I don't know how consciousness works, but I'm satisfied that I wouldn't have any if it weren't for the collective sort. I know it makes no sense to say that my consciousness is "in" my brain, and more than it makes sense to say that the meaning of words is in them. These words, these tools, bind me to my fellow man. They crystallize or not according to sense and style and how they guide desires.

I have no trouble allowing that my mind is not so much bounded as centered, and that qua Dennett, the I that is me is a fictional abstraction at the center of my emotive gravity. Were I not cared for, I surely wouldn't exist. And were I not somewhat abused, I'd have no safe compartment into which to pour my standby self, the emergency self-sufficiency generator which runs on rationality. Were I more abused I'd be a drone. I'd be a machine. I'd have no feelings.

Collectively now we render up our rationality, or so we suppose it is, to a collective irrational howl into the blankness of space and it would seem to end there. Nothing propagates in nothingness.

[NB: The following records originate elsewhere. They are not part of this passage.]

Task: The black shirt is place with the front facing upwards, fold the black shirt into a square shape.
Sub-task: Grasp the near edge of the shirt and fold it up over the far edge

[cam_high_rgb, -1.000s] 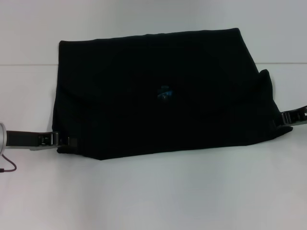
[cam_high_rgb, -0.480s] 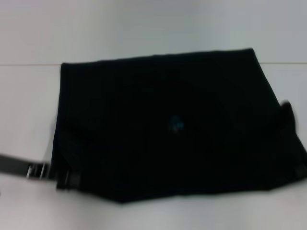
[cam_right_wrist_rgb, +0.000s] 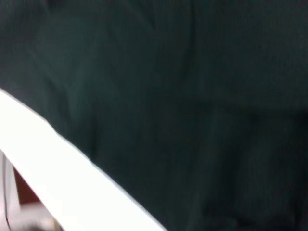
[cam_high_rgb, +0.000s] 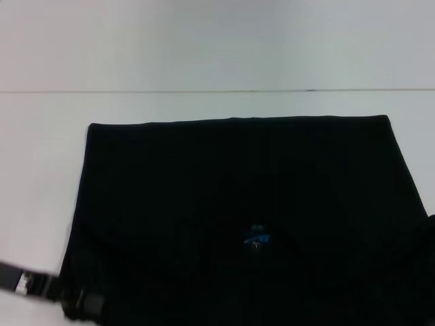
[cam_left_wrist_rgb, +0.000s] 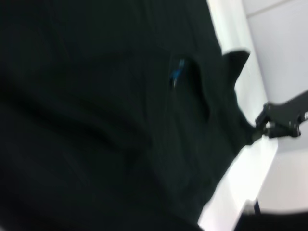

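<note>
Already partly folded, the black shirt point(cam_high_rgb: 238, 217) lies as a wide dark band across the white table point(cam_high_rgb: 204, 105), its near edge running out of the head view. At its near left corner the left gripper point(cam_high_rgb: 81, 300) appears clamped on the cloth; the right gripper point(cam_left_wrist_rgb: 262, 126) bites the opposite corner. Judging by this, a lengthwise fold is underway; next, both corners need carrying evenly. Only a small blue neck label point(cam_high_rgb: 257, 238) shows, with no readable lettering.

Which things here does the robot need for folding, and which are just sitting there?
For the job:
black shirt
left tool, at the shirt's near left corner
right tool, at the shirt's right edge

Just there:
white table
</note>
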### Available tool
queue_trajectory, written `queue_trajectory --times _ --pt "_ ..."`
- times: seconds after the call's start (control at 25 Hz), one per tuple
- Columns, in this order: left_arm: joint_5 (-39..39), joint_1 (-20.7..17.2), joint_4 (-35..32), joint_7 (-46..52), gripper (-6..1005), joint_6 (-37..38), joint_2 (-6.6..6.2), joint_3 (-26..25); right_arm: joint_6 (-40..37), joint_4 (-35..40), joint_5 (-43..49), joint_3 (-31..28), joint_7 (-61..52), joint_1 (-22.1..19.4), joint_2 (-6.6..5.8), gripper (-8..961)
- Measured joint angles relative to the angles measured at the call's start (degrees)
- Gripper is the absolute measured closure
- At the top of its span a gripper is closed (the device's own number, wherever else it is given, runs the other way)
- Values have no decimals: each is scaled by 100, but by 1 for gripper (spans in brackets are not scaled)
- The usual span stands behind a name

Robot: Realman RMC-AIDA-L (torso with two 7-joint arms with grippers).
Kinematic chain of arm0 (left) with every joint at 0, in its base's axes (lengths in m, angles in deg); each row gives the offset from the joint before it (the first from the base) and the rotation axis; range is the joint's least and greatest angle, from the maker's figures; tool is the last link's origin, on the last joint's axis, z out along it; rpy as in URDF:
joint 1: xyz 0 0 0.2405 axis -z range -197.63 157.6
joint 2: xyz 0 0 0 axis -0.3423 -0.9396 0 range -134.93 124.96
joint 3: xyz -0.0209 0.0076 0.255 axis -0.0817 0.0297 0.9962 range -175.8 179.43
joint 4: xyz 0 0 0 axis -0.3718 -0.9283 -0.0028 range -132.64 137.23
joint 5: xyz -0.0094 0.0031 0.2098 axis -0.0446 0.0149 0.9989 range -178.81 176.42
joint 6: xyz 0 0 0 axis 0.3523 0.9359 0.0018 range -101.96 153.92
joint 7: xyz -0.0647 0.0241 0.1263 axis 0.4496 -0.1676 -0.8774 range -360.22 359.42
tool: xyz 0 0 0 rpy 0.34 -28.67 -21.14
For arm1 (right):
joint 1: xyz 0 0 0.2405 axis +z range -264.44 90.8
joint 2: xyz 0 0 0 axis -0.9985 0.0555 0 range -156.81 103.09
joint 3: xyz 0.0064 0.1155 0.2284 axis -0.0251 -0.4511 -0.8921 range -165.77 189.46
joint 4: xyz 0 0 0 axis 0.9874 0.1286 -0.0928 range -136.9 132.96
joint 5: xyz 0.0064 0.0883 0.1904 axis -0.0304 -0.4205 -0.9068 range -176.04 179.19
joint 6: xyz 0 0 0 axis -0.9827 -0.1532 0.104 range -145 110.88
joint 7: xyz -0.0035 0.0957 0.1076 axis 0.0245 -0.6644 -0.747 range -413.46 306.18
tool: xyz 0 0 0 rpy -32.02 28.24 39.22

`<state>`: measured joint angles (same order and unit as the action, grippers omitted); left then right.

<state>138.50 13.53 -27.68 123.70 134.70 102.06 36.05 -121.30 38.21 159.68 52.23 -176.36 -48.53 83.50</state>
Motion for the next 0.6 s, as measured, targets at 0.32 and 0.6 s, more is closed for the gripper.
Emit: queue_trajectory --times 0.32,0.6 --pt "-18 427 18 667 896 -1037 -98 -1579 846 -200 -859 -1455 -633 205 -333 915" --pt "-520 529 61 892 890 -2711 116 -1979 2905 -718 -1884 -1697 -1066 265 -329 916"
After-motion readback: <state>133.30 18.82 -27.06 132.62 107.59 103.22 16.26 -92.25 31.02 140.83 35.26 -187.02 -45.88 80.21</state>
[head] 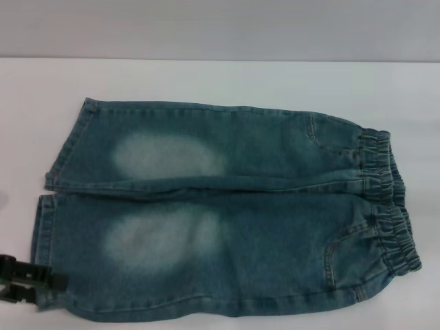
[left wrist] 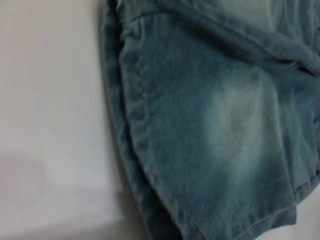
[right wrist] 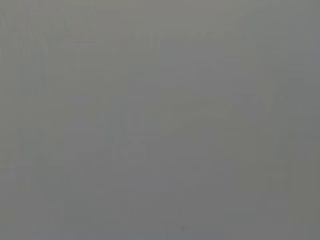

But for the repose of random, which is nothing other from the innering of patterns originated elsewhere from my conscious or our collective conscious desires. Random means other-ordering, not meaninglessness. Meaningless is suicide. Meaningless is pushing emotion out of the cosmos by supposing that only human minds can feel it. Other minds, not earthly, can feel it too, and they already know the accidents in our future. That's what intention means.

But this is stuff and nonsense and not worthy to be written down. I'll grant that. It's free.

2 comments:

John said...

Thankfully animals have feelings too.

On the other hand, attendees at the recent South by Southwest conference pledged to not purchase the new iPad and donate the money to tsunami victims instead.

One feels sympathy for both the recipients and the donors, no?

Lex said...

. . . and I feel sympathy for the yacht owners. Sort-of.